# ASSIGNMENT
Every line of the data, first to last, must be written out unchanged.

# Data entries
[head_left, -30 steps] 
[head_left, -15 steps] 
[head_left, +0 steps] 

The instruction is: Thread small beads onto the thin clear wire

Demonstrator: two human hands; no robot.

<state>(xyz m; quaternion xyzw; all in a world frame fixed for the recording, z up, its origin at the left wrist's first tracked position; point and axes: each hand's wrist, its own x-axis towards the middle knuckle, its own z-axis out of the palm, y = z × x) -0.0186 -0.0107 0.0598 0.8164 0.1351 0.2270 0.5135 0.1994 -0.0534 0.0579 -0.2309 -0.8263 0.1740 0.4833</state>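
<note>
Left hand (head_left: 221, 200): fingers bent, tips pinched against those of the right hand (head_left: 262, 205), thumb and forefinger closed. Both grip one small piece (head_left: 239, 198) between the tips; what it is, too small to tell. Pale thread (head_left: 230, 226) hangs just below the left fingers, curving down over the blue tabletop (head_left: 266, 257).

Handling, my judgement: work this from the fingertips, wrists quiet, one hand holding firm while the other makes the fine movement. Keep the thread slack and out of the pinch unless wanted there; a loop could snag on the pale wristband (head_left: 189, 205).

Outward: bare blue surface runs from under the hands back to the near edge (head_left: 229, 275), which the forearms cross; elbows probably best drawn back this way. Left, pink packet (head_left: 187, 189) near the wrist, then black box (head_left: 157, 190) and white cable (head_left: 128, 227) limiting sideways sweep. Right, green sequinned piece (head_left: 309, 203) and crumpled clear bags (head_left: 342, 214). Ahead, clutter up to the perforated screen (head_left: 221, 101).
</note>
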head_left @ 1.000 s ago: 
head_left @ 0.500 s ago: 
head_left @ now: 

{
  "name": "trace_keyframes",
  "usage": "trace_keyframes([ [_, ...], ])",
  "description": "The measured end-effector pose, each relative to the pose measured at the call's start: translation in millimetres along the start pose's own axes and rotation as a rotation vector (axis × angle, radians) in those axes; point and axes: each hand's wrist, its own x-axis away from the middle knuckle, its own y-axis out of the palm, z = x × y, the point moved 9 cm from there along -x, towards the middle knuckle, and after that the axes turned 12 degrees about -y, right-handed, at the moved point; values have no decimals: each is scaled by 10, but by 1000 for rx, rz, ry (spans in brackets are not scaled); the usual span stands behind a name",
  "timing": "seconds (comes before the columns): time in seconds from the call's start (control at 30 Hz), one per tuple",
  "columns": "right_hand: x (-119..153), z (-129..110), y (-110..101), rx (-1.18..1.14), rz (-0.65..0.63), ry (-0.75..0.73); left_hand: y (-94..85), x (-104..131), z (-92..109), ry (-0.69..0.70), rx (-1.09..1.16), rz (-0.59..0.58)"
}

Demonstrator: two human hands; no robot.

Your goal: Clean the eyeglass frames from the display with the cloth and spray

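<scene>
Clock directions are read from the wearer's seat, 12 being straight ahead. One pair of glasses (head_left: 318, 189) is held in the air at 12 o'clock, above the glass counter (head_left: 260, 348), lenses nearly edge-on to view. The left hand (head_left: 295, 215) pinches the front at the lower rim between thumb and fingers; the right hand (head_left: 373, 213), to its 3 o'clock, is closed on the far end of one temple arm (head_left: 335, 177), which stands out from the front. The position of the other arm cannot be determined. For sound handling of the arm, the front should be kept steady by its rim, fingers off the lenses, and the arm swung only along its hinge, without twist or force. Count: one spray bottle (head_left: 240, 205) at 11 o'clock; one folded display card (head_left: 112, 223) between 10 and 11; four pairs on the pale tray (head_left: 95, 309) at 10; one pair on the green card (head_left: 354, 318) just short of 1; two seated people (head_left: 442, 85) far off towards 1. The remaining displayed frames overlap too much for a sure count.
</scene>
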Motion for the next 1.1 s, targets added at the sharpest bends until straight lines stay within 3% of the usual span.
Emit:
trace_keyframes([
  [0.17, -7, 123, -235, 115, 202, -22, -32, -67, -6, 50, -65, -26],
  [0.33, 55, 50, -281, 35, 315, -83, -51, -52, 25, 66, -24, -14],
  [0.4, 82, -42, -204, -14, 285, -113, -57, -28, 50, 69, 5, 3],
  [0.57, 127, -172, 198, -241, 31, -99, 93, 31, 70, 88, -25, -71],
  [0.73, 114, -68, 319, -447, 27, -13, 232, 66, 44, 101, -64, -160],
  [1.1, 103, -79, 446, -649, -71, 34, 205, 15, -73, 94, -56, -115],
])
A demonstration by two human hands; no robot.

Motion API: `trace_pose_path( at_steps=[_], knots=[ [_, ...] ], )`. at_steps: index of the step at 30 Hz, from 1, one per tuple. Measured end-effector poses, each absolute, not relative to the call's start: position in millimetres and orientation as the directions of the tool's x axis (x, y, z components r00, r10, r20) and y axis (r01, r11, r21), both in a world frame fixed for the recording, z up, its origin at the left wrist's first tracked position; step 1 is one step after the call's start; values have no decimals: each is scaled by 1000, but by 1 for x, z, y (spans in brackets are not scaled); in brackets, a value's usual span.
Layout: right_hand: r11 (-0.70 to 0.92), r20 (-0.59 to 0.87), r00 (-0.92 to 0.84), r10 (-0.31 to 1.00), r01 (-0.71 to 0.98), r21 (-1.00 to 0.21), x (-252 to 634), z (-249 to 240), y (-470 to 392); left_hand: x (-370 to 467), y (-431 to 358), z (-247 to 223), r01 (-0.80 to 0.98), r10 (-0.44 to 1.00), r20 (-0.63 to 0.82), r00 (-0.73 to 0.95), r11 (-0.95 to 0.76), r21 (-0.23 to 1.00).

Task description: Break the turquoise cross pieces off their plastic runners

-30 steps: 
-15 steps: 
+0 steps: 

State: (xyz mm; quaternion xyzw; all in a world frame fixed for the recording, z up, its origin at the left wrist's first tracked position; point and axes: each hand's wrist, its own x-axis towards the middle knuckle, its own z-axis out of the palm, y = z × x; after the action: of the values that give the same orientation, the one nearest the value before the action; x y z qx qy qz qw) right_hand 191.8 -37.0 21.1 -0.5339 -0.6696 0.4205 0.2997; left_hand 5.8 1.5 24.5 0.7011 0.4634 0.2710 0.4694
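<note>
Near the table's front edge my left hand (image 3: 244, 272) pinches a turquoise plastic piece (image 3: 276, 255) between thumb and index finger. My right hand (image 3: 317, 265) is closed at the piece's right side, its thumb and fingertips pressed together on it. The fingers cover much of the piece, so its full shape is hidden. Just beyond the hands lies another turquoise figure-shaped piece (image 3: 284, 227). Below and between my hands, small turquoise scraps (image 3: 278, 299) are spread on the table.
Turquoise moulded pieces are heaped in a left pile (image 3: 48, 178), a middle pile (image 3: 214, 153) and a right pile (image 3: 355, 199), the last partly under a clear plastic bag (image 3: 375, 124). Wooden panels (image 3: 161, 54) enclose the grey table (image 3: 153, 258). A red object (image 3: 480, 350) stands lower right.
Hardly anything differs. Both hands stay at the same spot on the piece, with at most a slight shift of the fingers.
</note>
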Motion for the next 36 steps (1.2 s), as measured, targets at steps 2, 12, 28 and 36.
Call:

# THE COMPLETED TASK
[head_left, -30 steps] 
[head_left, -15 steps] 
[head_left, +0 steps] 

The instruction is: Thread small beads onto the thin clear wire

Demonstrator: two human hands; no robot.

<state>(xyz m; quaternion xyzw; all in a world frame fixed for the recording, z up, its origin at the left wrist's first tracked position; point and axes: each hand's wrist, its own x-axis towards the middle knuckle, its own z-axis out of the palm, y = z × x) -0.0186 -0.0107 0.0598 0.8164 0.1351 0.2270 0.5135 0.1994 -0.0534 0.0579 -0.2309 -0.8263 0.1740 0.4833</state>
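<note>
Left hand (head_left: 221, 200): fingers bent, tips pinched against those of the right hand (head_left: 262, 205), thumb and forefinger closed. Both grip one small piece (head_left: 239, 198) between the tips; what it is, too small to tell. Pale thread (head_left: 230, 226) hangs just below the left fingers, curving down over the blue tabletop (head_left: 266, 257).

Handling, my judgement: work this from the fingertips, wrists quiet, one hand holding firm while the other makes the fine movement. Keep the thread slack and out of the pinch unless wanted there; a loop could snag on the pale wristband (head_left: 189, 205).

Outward: bare blue surface runs from under the hands back to the near edge (head_left: 229, 275), which the forearms cross; elbows probably best drawn back this way. Left, pink packet (head_left: 187, 189) near the wrist, then black box (head_left: 157, 190) and white cable (head_left: 128, 227) limiting sideways sweep. Right, green sequinned piece (head_left: 309, 203) and crumpled clear bags (head_left: 342, 214). Ahead, clutter up to the perforated screen (head_left: 221, 101).
</note>
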head_left @ 1.000 s ago: 
head_left @ 0.500 s ago: 
head_left @ now: 

{
  "name": "trace_keyframes",
  "usage": "trace_keyframes([ [_, ...], ])",
  "description": "The measured end-effector pose, each relative to the pose measured at the call's start: translation in millimetres along the start pose's own axes and rotation as a rotation vector (axis × angle, radians) in those axes; point and axes: each hand's wrist, its own x-axis away from the middle knuckle, its own y-axis out of the palm, z = x × y, the point moved 9 cm from there along -x, towards the middle knuckle, and after that the axes turned 12 degrees about -y, right-handed, at the moved point; values have no decimals: each is scaled by 10, but by 1000 for rx, rz, ry (spans in brackets are not scaled); the usual span stands behind a name",
  "timing": "seconds (comes before the columns): time in seconds from the call's start (control at 30 Hz), one per tuple",
  "columns": "right_hand: x (-119..153), z (-129..110), y (-110..101), rx (-1.18..1.14), rz (-0.65..0.63), ry (-0.75..0.73); left_hand: y (-94..85), x (-104..131), z (-92..109), ry (-0.69..0.70), rx (-1.09..1.16), rz (-0.59..0.58)"
}

Demonstrator: two human hands; no robot.

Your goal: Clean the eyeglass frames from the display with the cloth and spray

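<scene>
Clock directions are read from the wearer's seat, 12 being straight ahead. One pair of glasses (head_left: 318, 189) is held in the air at 12 o'clock, above the glass counter (head_left: 260, 348), lenses nearly edge-on to view. The left hand (head_left: 295, 215) pinches the front at the lower rim between thumb and fingers; the right hand (head_left: 373, 213), to its 3 o'clock, is closed on the far end of one temple arm (head_left: 335, 177), which stands out from the front. The position of the other arm cannot be determined. For sound handling of the arm, the front should be kept steady by its rim, fingers off the lenses, and the arm swung only along its hinge, without twist or force. Count: one spray bottle (head_left: 240, 205) at 11 o'clock; one folded display card (head_left: 112, 223) between 10 and 11; four pairs on the pale tray (head_left: 95, 309) at 10; one pair on the green card (head_left: 354, 318) just short of 1; two seated people (head_left: 442, 85) far off towards 1. The remaining displayed frames overlap too much for a sure count.
</scene>
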Motion for the next 1.1 s, targets added at the sharpest bends until straight lines stay within 3% of the usual span.
Emit:
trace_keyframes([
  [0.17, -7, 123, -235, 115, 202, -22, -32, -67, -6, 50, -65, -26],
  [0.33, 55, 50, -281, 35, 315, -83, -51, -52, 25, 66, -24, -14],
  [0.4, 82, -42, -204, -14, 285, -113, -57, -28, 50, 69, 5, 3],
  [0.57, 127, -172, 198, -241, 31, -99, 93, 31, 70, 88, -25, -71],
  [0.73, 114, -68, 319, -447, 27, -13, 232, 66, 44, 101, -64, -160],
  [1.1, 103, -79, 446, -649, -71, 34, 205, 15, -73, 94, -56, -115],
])
A demonstration by two human hands; no robot.

Motion API: `trace_pose_path( at_steps=[_], knots=[ [_, ...] ], )`. at_steps: index of the step at 30 Hz, from 1, one per tuple. Measured end-effector poses, each absolute, not relative to the call's start: position in millimetres and orientation as the directions of the tool's x axis (x, y, z components r00, r10, r20) and y axis (r01, r11, r21), both in a world frame fixed for the recording, z up, its origin at the left wrist's first tracked position; step 1 is one step after the call's start; values have no decimals: each is scaled by 1000, but by 1 for x, z, y (spans in brackets are not scaled); in brackets, a value's usual span.
Layout: right_hand: r11 (-0.70 to 0.92), r20 (-0.59 to 0.87), r00 (-0.92 to 0.84), r10 (-0.31 to 1.00), r01 (-0.71 to 0.98), r21 (-1.00 to 0.21), x (-252 to 634), z (-249 to 240), y (-470 to 392); left_hand: x (-370 to 467), y (-431 to 358), z (-247 to 223), r01 (-0.80 to 0.98), r10 (-0.44 to 1.00), r20 (-0.63 to 0.82), r00 (-0.73 to 0.95), r11 (-0.95 to 0.76), r21 (-0.23 to 1.00).

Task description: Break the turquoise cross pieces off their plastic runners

-30 steps: 
-15 steps: 
+0 steps: 

State: (xyz mm; quaternion xyzw; all in a world frame fixed for the recording, z up, its origin at the left wrist's first tracked position; point and axes: each hand's wrist, its own x-axis towards the middle knuckle, its own z-axis out of the palm, y = z × x; after the action: of the values that give the same orientation, the one nearest the value before the action; x y z qx qy qz qw) right_hand 191.8 -37.0 21.1 -0.5339 -0.6696 0.4205 0.2997; left_hand 5.8 1.5 24.5 0.7011 0.4634 0.2710 0.4694
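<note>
Near the table's front edge my left hand (image 3: 244, 272) pinches a turquoise plastic piece (image 3: 276, 255) between thumb and index finger. My right hand (image 3: 317, 265) is closed at the piece's right side, its thumb and fingertips pressed together on it. The fingers cover much of the piece, so its full shape is hidden. Just beyond the hands lies another turquoise figure-shaped piece (image 3: 284, 227). Below and between my hands, small turquoise scraps (image 3: 278, 299) are spread on the table.
Turquoise moulded pieces are heaped in a left pile (image 3: 48, 178), a middle pile (image 3: 214, 153) and a right pile (image 3: 355, 199), the last partly under a clear plastic bag (image 3: 375, 124). Wooden panels (image 3: 161, 54) enclose the grey table (image 3: 153, 258). A red object (image 3: 480, 350) stands lower right.
Hardly anything differs. Both hands stay at the same spot on the piece, with at most a slight shift of the fingers.
</note>
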Motion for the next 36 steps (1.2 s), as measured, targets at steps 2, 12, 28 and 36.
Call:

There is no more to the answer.